- Born: 1788 Posen, Poznań Voivodeship, Polish–Lithuanian Commonwealth
- Died: 20 February 1871 (aged 83) Williamsburg, New York City, United States

Academic work
- Institutions: University of Oxford
- Notable students: Archibald Campbell Tait, Morris Jacob Raphall, David Woolf Marks
- Notable work: The Challenge Accepted (1850)

= Selig Newman =

Selig Newman (1788, Posen – 20 February 1871, Williamsburg, Brooklyn) was a Polish-born Hebraist and educator.

==Biography==
Selig Newman was born and educated at Posen. He devoted himself to Biblical studies, and at an early age he was given an office in the chief synagogue of Berlin. Newman moved to England in 1814, and was soon afterwards appointed minister to the Jewish community of Plymouth by Chief Rabbi Solomon Hirschell. While in London, Newman took part in spirited public debates at the Freemasons' Tavern with Christian missionaries. Having challenged any Jewish convert or learned Christian to dispute with him on Old Testament messianic prophecies, he held a well-attended public disputation with Joseph Wolff on 8 March 1827. Newman also delivered regular Shabbat sermons at the Jews' Free School, the building being always crowded by anxious listeners.

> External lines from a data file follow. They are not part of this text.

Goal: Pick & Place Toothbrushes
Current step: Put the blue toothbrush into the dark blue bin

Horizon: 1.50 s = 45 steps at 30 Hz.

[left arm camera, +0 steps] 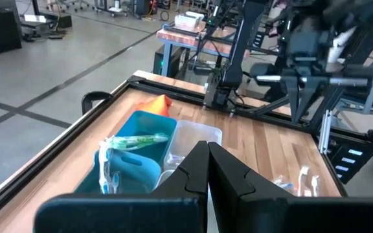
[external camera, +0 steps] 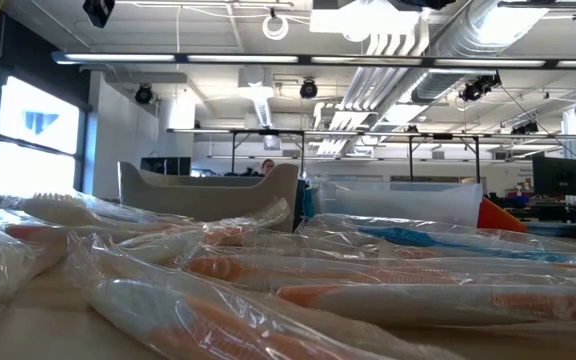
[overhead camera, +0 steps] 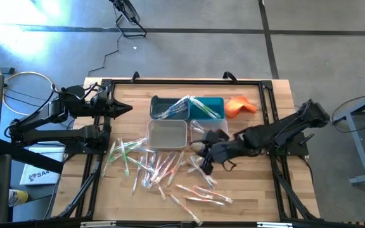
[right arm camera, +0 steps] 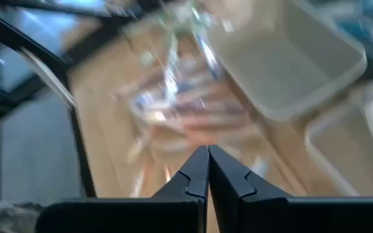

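Right gripper is out over the middle of the wooden table, fingers pressed together with nothing between them. It sits at the right edge of the toothbrushes, which lie scattered loose on the table in clear wrappers, spreading from the left side toward the near edge. A few wrapped brushes lie just beside and under the gripper's tip; whether it touches any cannot be told from the high view.

The right wrist view is smeared: the closed fingers point toward the heap of toothbrushes, with the clear bin beyond and to one side of them.

Left gripper hangs near the table's far left corner, fingers together and empty, well apart from the scattered brushes. Its wrist view shows the closed fingers aimed across the table at the teal bin.

Teal bin stands at the far middle of the table and holds several toothbrushes. The clear bin is just in front of it, touching or nearly so. An orange cloth lies just right of the teal bin.

The low view shows wrapped toothbrushes filling the foreground, orange-pink and blue handles visible through the plastic.
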### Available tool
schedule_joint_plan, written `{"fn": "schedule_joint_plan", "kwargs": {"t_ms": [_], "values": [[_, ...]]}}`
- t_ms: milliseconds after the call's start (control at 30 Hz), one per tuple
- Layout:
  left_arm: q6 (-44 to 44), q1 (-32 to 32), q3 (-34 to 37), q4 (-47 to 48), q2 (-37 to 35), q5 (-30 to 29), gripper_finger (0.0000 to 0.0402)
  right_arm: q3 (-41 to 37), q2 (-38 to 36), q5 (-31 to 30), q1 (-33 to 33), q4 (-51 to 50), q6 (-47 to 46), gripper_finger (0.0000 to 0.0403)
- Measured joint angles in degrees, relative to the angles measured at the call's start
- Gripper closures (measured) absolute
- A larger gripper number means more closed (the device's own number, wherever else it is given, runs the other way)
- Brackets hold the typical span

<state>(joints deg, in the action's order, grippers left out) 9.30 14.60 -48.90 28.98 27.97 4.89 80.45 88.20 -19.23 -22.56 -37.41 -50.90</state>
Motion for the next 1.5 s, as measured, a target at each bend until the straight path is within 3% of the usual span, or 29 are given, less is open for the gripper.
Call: {"fn": "schedule_joint_plan", "kwargs": {"t_ms": [200, 367, 633, 900, 1033, 1500], "values": [[0.0, 0.0, 0.0, 0.1, 0.0, -0.1, 0.0401, 2.2, 4.5, 5.0, -1.1, -10.0, -9.9, 0.0400], [0.0, 0.0, 0.0, 0.4, 0.0, -0.1, 0.0401, 2.2, 8.2, 11.9, -1.1, -12.7, -12.5, 0.0399], [0.0, 0.0, 0.0, 1.0, 0.0, -0.1, 0.0401, 2.2, 12.8, 11.0, -0.2, -12.6, -14.0, 0.0386], [0.0, 0.0, 0.0, 1.5, 0.0, -0.1, 0.0401, 2.2, 17.0, 12.1, 0.6, -11.8, -17.0, 0.0278], [0.0, 0.0, 0.0, 1.7, 0.0, 0.1, 0.0401, 2.2, 19.3, 12.1, 0.6, -10.2, -18.3, 0.0247], [0.0, 0.0, 0.0, 1.6, 0.0, 0.1, 0.0401, 2.2, 23.9, 11.6, 0.4, -6.9, -18.3, 0.0254]]}}
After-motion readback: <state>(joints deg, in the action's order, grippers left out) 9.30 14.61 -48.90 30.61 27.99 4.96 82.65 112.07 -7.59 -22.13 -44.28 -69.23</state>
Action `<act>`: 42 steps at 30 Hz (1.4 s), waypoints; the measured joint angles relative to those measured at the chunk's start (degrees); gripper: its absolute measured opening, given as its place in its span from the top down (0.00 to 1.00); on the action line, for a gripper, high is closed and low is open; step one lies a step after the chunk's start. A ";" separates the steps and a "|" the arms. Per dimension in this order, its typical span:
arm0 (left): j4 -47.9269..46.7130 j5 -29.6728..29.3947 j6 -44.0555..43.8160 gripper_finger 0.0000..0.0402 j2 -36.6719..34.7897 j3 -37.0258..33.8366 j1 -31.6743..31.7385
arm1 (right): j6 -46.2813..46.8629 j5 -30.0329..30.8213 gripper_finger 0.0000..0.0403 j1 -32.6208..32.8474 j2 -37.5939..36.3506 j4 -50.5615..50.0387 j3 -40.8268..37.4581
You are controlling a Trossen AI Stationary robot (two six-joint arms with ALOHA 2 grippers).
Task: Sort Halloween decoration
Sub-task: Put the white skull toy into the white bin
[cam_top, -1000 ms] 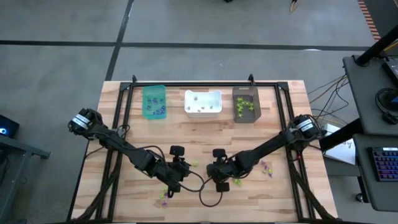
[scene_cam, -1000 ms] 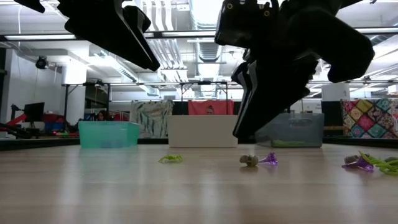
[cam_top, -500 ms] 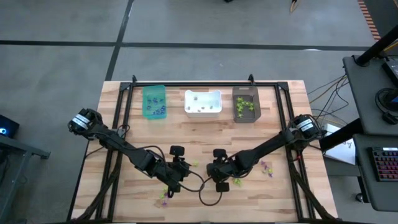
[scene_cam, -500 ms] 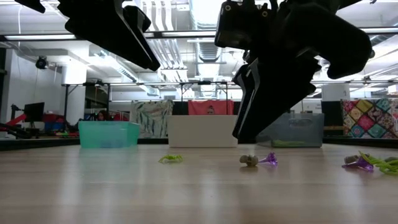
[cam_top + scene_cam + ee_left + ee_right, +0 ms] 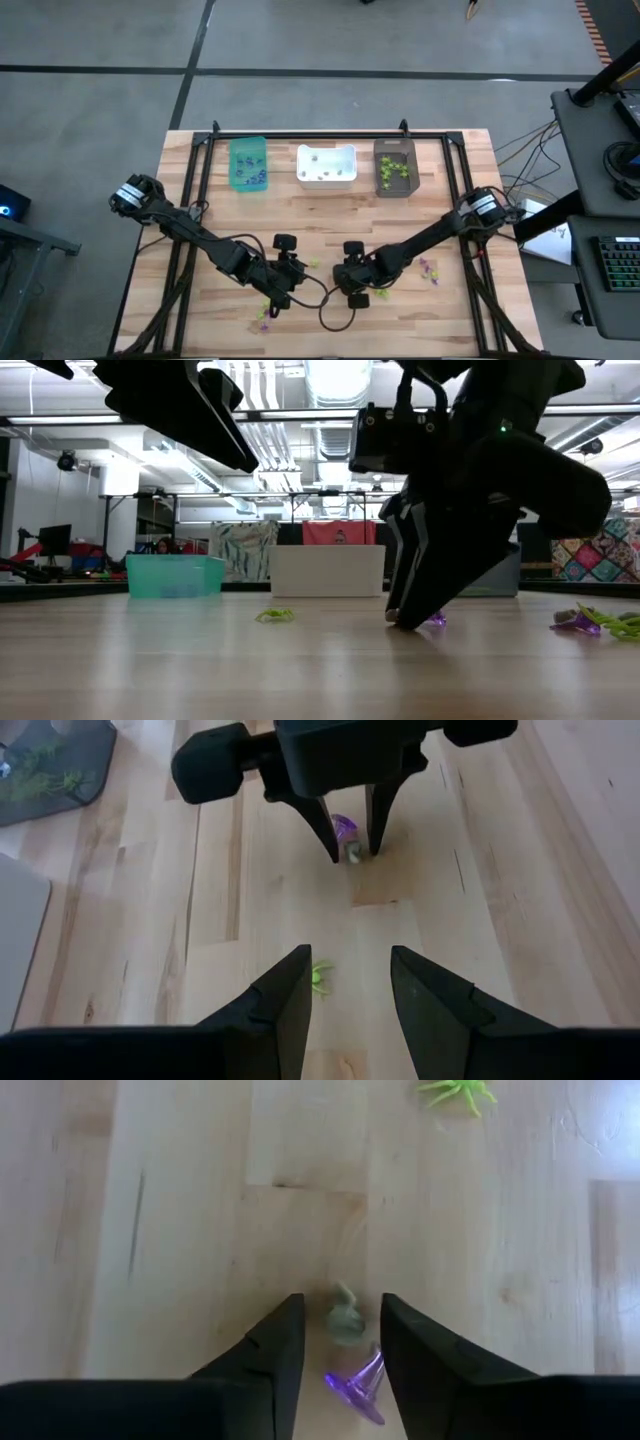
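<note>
While down at the tabletop, right gripper (image 5: 342, 1342) sits w/ fingers parted around a pale grey trinket (image 5: 345, 1318), not clamped, purple trinket (image 5: 358, 1384) just beside. Left gripper (image 5: 346, 985) hovering nearby above a lime-green trinket (image 5: 321, 978), fingers apart, holding nothing. More trinkets already in teal bin (image 5: 248, 165), white bin (image 5: 326, 166), dark brown bin (image 5: 396, 168) at far edge.
</note>
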 joint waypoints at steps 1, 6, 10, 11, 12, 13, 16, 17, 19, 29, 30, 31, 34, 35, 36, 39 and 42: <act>0.00 0.01 0.02 0.70 0.00 0.00 0.00 | -0.01 -0.03 0.72 -0.01 0.11 0.04 0.04; 0.04 -0.02 0.02 0.70 0.00 0.00 0.00 | -0.13 -0.50 0.83 -0.19 0.21 0.11 0.07; 0.05 -0.15 0.02 0.70 0.00 0.00 0.00 | -0.20 -0.47 0.93 -0.39 0.21 0.04 0.07; 0.03 -0.72 0.02 0.70 0.00 0.00 0.00 | -0.23 -0.35 0.95 -0.41 0.21 0.07 0.09; 0.03 -1.45 0.02 0.70 0.00 0.00 0.00 | -0.22 -0.18 0.96 -0.43 0.17 0.07 0.13; 0.05 -2.20 0.03 0.70 0.00 0.00 -0.01 | -0.20 -0.14 0.96 -0.45 0.13 0.09 0.15; -0.05 -2.64 0.56 0.70 -0.26 0.00 -0.54 | -0.45 -0.05 0.96 -0.55 -0.17 -0.09 0.55; -0.23 -2.76 0.88 0.70 -0.67 0.00 -0.85 | -0.79 -0.23 0.96 -0.64 -0.23 -0.39 0.90; -0.46 -2.88 1.53 0.70 -2.07 0.00 -1.56 | -1.59 -0.49 0.97 -1.03 -0.38 -0.75 1.69; -9.91 -17.39 -1.46 0.70 -10.93 0.00 -7.39 | -11.90 -0.50 0.98 -6.46 -1.01 -5.44 11.93; -10.86 -19.08 -2.51 0.70 -11.80 0.00 -8.04 | -13.22 -0.45 0.98 -7.30 -1.02 -5.76 13.16; -11.80 -20.41 -3.62 0.70 -12.62 0.00 -8.69 | -14.59 -0.41 0.98 -8.16 -1.08 -6.49 14.30; -15.12 -23.37 -6.77 0.70 -14.65 0.02 -10.47 | -18.74 -0.01 0.98 -11.12 -1.12 -8.86 17.64; -15.80 -23.93 -7.54 0.70 -15.17 0.00 -10.91 | -20.10 -0.01 0.98 -12.46 -1.12 -9.55 18.83; -16.58 -24.46 -8.18 0.70 -15.58 0.00 -11.29 | -21.38 -0.01 0.98 -13.76 -1.15 -10.10 19.92; -17.57 -25.43 -9.14 0.70 -16.13 0.00 -11.91 | -24.60 0.00 0.98 -18.33 -1.32 -11.12 22.83; -18.10 -25.40 -9.28 0.70 -16.02 0.00 -11.91 | -27.01 -1.54 0.98 -23.00 -1.34 -13.01 24.58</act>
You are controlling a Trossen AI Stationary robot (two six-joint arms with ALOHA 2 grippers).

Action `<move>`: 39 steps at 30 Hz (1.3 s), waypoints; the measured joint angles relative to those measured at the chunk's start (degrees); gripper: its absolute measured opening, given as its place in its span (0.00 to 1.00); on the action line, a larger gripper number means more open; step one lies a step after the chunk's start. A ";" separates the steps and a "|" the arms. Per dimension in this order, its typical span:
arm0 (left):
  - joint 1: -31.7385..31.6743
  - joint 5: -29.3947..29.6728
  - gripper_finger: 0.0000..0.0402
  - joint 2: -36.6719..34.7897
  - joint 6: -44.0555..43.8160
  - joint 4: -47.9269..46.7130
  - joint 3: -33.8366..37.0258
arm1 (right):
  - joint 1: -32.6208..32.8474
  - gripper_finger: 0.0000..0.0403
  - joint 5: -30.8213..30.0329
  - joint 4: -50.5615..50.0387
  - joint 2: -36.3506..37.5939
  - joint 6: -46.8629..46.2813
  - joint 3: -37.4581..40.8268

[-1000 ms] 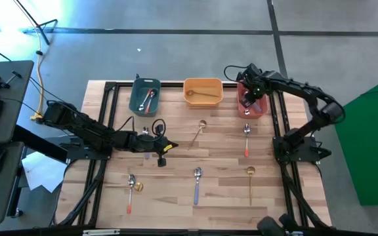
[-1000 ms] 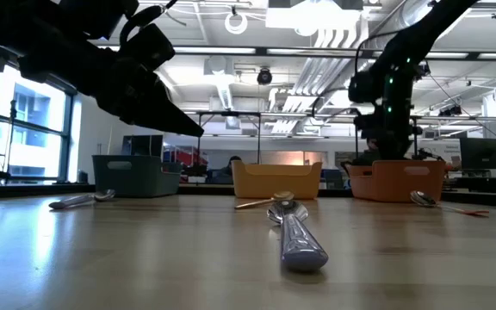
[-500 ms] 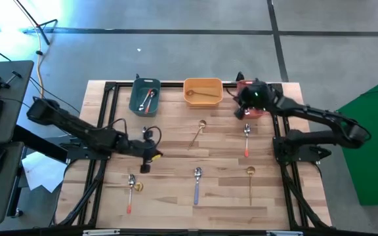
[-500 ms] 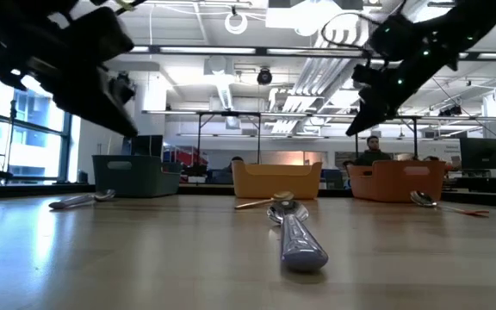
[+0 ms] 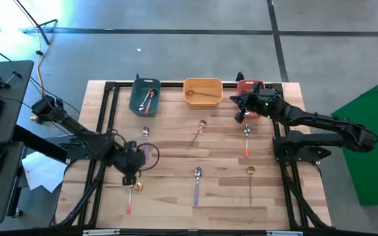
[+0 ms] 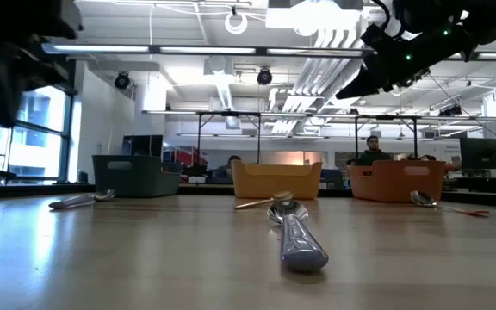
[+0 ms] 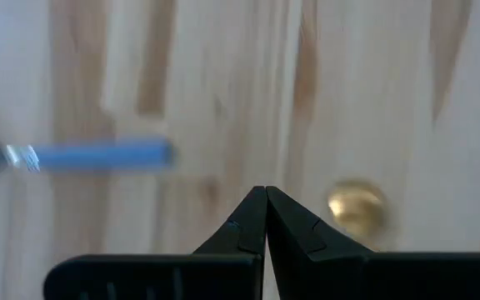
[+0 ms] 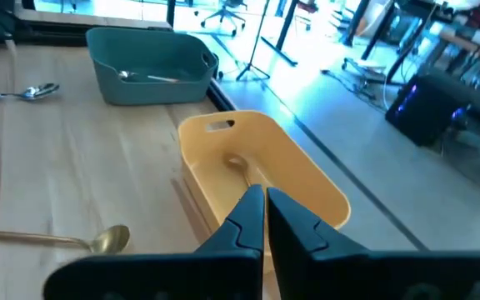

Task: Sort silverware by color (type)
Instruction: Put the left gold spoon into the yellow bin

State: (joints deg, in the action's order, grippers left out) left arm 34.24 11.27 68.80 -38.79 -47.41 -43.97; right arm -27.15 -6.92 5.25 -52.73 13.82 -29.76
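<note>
Several spoons lie flat on the wooden table: a blue-handled one (image 5: 149, 145), a red-handled one (image 5: 129, 195) beside a gold head (image 5: 138, 187), a blue one (image 5: 196, 185), two gold ones (image 5: 198, 132) (image 5: 250, 184) and a red one (image 5: 247, 141). My left gripper (image 5: 131, 176) is shut and empty, pointing down just above the table between the blue handle (image 7: 98, 156) and the gold head (image 7: 356, 207). My right gripper (image 5: 237, 109) is shut and empty, raised by the red bin's (image 5: 249, 87) left side and facing the orange bin (image 8: 265, 171).
The teal bin (image 5: 144, 96) holds utensils, and the orange bin (image 5: 203, 92) holds a gold spoon. My right arm partly hides the red bin. A black frame runs along the table's edges. A desk with a keyboard and mouse stands left of the table.
My left gripper has swung toward the table's near left, from beside the blue-handled spoon to above the red-handled one. My right gripper has come away from over the red bin, toward the table's left and near side, and has risen and tipped level.
</note>
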 joint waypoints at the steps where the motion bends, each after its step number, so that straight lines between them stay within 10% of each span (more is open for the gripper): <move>1: 1.43 -0.94 0.00 0.71 -2.66 -1.22 -0.75 | 0.01 0.00 0.00 0.24 0.00 0.24 0.00; 12: 16.11 -6.10 0.08 11.39 -27.98 -1.07 -1.42 | -0.05 0.00 -0.07 0.66 -0.04 2.79 0.00; 24: 22.29 -6.58 0.34 21.08 -35.15 2.73 -1.40 | -0.05 0.00 -0.02 0.55 -0.04 1.77 0.00; 39: 23.10 -8.82 0.05 23.46 -33.00 3.26 -1.55 | 2.66 0.00 0.00 -0.41 -0.09 0.16 0.02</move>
State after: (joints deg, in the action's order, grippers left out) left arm 57.34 2.45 92.25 -71.79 -44.15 -45.52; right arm -24.49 -6.92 4.84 -52.82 13.98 -29.74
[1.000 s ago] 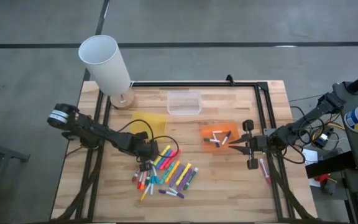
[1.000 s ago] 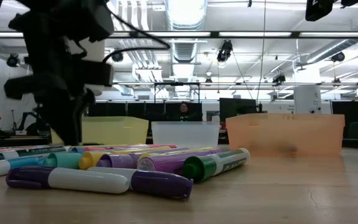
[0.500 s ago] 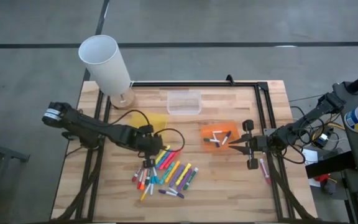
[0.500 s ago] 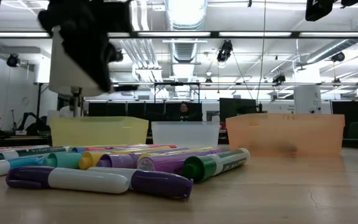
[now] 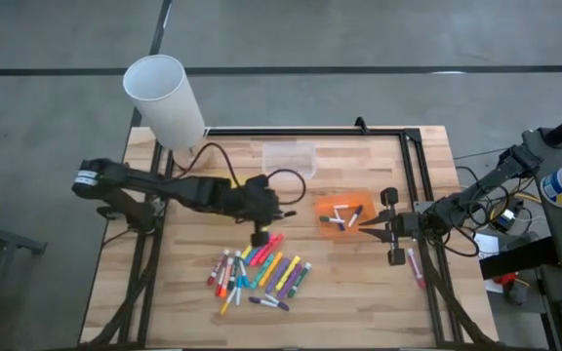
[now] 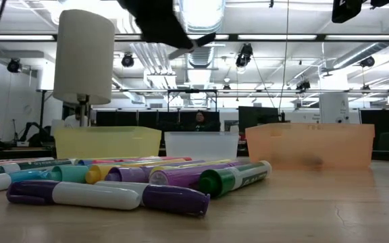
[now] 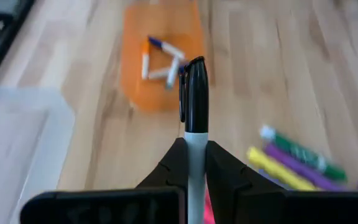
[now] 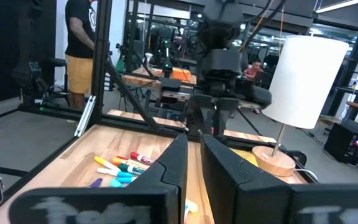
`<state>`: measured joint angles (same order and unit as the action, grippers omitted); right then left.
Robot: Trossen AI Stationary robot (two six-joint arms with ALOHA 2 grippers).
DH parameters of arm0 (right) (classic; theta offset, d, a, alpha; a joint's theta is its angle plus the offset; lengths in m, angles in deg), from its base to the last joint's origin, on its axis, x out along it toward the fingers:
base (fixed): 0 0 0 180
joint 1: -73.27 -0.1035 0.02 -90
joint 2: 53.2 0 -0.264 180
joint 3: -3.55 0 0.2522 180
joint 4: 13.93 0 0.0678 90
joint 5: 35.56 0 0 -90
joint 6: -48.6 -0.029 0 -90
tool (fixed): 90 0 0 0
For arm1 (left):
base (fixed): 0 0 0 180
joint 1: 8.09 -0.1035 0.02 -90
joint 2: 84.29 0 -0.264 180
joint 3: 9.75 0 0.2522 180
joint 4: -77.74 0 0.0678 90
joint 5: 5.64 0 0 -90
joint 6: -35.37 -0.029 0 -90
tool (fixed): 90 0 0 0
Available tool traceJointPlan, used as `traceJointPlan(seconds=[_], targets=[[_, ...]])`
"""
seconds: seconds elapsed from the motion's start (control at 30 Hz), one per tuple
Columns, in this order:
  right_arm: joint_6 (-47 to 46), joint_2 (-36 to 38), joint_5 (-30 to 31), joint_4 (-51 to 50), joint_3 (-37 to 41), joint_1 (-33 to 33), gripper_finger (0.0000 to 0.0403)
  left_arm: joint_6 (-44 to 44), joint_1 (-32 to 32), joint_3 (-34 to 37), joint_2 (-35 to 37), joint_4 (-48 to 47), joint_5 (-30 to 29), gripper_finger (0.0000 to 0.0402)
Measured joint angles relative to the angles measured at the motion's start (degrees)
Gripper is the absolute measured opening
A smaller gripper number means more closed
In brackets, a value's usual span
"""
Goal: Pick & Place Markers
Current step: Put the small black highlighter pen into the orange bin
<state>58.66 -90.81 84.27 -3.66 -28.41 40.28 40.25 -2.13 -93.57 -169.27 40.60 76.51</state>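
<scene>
gripping black-capped marker (image 7: 194, 99) | left end effector (image 5: 261, 210) clamped on it | right end effector (image 5: 369, 226) fingers together

Markers (image 5: 259, 272) lie heaped at worktop (image 5: 359, 292) front centre, three trays (image 5: 289, 161) in a row behind them, a few markers in the rightmost; lamp (image 5: 167, 102) at back left corner; one marker (image 5: 415, 267) by right edge.
</scene>
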Motion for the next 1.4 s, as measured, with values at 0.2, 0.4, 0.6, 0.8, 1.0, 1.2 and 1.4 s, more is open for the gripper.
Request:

At the same time, Newman taught Hebrew at the University of Oxford. As a Jew, Newman was debarred from a professorship, but among his pupils were many distinguished Christian and Jewish scholars, including Morris Jacob Raphall, David Woolf Marks, and future Archbishop of Canterbury Archibald Campbell Tait. Newman left for the United States in about 1849 and settled in New York City, gaining a livelihood as a teacher and writer. He died there in February 1871, and was buried in the Beth Olam Cemetery.

==Work==
In 1850 he published a polemical tract in answer to Christian missionaries, entitled The Challenge Accepted, consisting of a series of dialogues between a Jew and a Christian respecting the fulfilment of the prophecies on the advent of the Messiah. The work explained crucial biblical passages, mostly in the Books of Genesis and Isaiah, and then moved on to question the authenticity of the gospel literature based on inner contradictions.

Other publications of Newman include Emendations of the English Version of the Old Testament (1839); a Hebrew and English Lexicon (1841); and a Hebrew grammar, which was much used for elementary instruction among English Jews. Manuscripts of a condensed translation of the Bible were found after his death.